Kelelawar adalah jenis hewan yang memiliki virus yang dapat ditularkan pada manusia.
Setidaknya terdapat 320.000 virus bersirkulasi di dalam tubuh binatang yang kini menunggu untuk diidentifikasi.
Peneliti mengatakan melakukan riset terhadap virus pembawa penyakit ini penting, terutama virus yang dapat menjangkit manusia gar nantinya dapat membantu pencegahan penyakit yang bersifat pandemik.
Tim memperkirakan bahwa riset membutuhkan biaya lebih dari £4 miliar atau sekitar Rp68 triliun, tetapi mengatakan uang ini masih kecil jika dibandingkan dengan biaya yang harus dikeluarkan jika sebuah wabah betul-betul terjadi.
Peneliti mempublikasikan hasilnya dalam jurnal mBio.
Ian Lipkin, Direktur dari Pusat Infeksi dan Imunitas dari University of Columbia di Amerika Serikat mengatakan: "Apa yang kita bicarakan adalah tentang mendefinisikan berbagai macam keragaman virus pada mamalia, dan niat kami adalah, ketika kita mendapatkan informasi lebih lanjut, kita akan dapat memahami prinsip-prinsip yang mendasari faktor penentu risiko (munculnya pandemi). "
Hampir 70% virus yang menginfeksi manusia, seperti HIV, Ebola, dan Middle East Respiratory Syndrome (Mers), berasal dari alam liar.
Namun hingga kini, skala risiko masih sulit untuk diperkirakan.

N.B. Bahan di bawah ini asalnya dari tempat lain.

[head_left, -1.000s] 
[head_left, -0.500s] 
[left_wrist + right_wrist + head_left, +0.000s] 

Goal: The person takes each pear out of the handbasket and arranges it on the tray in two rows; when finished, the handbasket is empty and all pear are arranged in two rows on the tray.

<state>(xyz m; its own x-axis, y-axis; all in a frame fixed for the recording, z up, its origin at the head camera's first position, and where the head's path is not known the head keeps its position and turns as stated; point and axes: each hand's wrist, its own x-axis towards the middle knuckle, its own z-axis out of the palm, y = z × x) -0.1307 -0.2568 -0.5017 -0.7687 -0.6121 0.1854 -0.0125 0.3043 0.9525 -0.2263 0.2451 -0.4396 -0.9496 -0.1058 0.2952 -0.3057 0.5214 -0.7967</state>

Virus yang menginfeksi manusia kebanyakan berasal dari alam liar.
Untuk menyelidikinya, peneliti di AS dan Bangladesh mengamati satu spesies kelelawar yang bernama, Musang Terbang (Flying Fox).
Binatang ini membawa virus Nipah, yang jika terjangkit ke manusia bisa mengakibatkan kematian.
Dengan meneliti 1.897 sample dari kelelawar itu, peneliti berhasil melakukan penilaian seberapa banyak lagi patogen yang dibawa.
Mereka menemukan hampir 60 jenis virus, yang kebanyakan belum diketahui sebelumnya.
Tim kemudian meramalkan kemungkinan angka ini untuk semua mamalia, dan menyimpulkan setidaknya ada 320.000 virus yang belum terdeteksi.
Lipkin mengatakan: "Tentu saja kita tidak bisa melakukan survei terhadap tiap binatang di planet ini, tetapi kita bisa memetakan sebaik mungkin menggunakan konsep yang disebut titik api (hotspot)."
"Kita melihat area-area, yang kita ketahui -berdasarkan pengalaman sebelumnya- memiliki potensi infeksi baru atau akan menimbulkan ancaman besar bagi kesehatan manusia."
Dia mengatakan pembuatan peta dengan hotspot ini akan membutuhkan waktu 10 tahun dengan dana jutaan dolar. Dana itu, lanjutnya, terlihat sangat besar, tetapi sebetulnya relatif sedikit dibandingkan biaya intervensi yang harus dilakukan jika pandemi terjadi.
"Idenya adalah mengembangkan sebuah sistem peringatan dini."